Resultaba una mezcla imposible de delgadez
extrema y obesidad alérgica; producto conjunto de la pérdida de sangre y los
millares de picaduras sufridas. Sobre los huesos marcados, la piel se había
vuelto rojo intenso, cubierta de grandes, enormes protuberancias endurecidas de
color grisáceo, parecidas a las verrugas de un sapo pero más extendidas,
dándole un aspecto burbujeante. La cabeza, casi calva, parecía hidrocefálica.
—¿ Dice
que le picaron en todo? —preguntó el inspector, deseando equivocarse en lo que
pensaba.
—En todo
—contestó el doctor, sin dejar sitio a la imaginación.
Tenia vendadas las orejas y la nariz, pero se
podían ver los ojos, grandes, saltones y opacos, como petrificados; y la boca,
con los labios hinchados formando un corazón oblongo que se abrió, rebelando
una lengua oscura con pinta de cuerda deshilachada. Parecía que intentaba
gritar de dolor y angustia; sentimiento contagiosos.

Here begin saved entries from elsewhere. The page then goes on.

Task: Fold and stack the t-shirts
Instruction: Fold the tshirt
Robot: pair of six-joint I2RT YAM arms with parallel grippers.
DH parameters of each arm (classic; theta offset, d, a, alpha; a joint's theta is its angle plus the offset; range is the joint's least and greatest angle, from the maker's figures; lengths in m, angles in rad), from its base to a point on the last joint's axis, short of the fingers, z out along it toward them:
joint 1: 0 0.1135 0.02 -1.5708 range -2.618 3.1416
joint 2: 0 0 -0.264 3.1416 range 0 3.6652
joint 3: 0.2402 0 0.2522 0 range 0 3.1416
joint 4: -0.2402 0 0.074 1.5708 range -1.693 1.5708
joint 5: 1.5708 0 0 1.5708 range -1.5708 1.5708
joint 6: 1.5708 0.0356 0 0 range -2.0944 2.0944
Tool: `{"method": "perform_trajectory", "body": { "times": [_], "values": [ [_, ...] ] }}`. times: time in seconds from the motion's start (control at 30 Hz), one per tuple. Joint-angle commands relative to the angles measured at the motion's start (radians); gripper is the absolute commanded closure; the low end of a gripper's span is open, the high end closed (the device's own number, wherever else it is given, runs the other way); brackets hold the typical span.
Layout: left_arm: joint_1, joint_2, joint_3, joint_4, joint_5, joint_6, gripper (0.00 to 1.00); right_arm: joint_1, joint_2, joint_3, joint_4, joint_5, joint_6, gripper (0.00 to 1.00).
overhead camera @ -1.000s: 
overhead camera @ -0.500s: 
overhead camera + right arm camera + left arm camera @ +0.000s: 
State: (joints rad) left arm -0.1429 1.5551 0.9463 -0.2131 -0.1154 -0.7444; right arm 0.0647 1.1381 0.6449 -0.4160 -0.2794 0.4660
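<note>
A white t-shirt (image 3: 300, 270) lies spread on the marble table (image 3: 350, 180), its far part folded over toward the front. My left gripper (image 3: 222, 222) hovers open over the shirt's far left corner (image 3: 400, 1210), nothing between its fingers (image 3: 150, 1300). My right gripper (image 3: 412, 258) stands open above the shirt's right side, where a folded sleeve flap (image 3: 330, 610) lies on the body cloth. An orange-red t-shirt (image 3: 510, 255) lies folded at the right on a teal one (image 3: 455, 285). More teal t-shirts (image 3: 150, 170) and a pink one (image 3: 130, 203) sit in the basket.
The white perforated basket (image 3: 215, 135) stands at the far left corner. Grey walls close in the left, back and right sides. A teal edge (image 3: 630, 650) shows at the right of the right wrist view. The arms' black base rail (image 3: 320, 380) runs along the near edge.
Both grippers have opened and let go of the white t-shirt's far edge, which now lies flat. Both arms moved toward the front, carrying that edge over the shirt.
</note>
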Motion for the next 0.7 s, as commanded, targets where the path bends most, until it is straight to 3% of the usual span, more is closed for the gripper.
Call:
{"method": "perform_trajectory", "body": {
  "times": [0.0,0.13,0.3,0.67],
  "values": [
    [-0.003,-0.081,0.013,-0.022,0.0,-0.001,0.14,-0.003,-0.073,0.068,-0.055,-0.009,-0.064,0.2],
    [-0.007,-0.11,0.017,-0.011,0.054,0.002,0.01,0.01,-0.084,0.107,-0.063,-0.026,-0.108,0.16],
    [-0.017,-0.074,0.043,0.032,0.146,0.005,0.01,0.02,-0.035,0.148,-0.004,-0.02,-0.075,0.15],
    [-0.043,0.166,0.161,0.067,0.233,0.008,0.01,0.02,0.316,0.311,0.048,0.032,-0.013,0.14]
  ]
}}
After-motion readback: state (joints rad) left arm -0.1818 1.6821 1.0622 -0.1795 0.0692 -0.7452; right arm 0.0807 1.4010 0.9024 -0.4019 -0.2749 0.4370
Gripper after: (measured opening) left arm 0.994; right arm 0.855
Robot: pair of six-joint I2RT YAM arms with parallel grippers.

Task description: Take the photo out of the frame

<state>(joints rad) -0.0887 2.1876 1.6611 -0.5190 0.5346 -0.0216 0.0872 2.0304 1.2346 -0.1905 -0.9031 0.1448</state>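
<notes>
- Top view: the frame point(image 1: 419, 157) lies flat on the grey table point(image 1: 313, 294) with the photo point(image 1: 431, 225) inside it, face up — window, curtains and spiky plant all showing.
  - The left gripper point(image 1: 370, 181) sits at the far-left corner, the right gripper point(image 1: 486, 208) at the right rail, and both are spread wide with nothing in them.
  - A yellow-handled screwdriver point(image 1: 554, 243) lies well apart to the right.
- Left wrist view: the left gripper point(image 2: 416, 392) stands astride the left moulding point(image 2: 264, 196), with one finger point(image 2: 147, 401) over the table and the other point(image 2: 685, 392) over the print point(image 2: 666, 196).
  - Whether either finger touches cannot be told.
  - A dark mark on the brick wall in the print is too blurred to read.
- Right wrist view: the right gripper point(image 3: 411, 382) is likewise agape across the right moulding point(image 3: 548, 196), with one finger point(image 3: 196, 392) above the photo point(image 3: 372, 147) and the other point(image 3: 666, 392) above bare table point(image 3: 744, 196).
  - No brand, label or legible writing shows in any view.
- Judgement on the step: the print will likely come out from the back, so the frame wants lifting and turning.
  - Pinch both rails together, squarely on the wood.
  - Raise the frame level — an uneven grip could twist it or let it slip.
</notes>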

Se notaba en los ojos temblorosos de los
sanitarios y en sus mascarillas, latiendo con su respiración a un ritmo que
debían compartir con sus corazones.
Desde sus inicios, el detective sabía que
tarde o temprano vería algo que le harían replantearse su vida. Pero aquello...
Sentía ganas de sacar su arma y pegarle un tiro. No sería tan grave como la
certeza de que se consideraría homicidio justificado. Eutanasia.
—¿Cree que
se recuperará?
El
médico se encogió de hombros.
—No puedo asegurarlo. Ha perdido mucha sangre.
Delante de ellos, la cosa emitió otro
aullido lastimero, queriendo gritar. Mientras, tras ellos, el joven agente que
le acompañaba no aguantó más. Se dio la vuelta, vomitando todo lo que llevaba
comido desde hacía un día sobre el suelo inmaculado.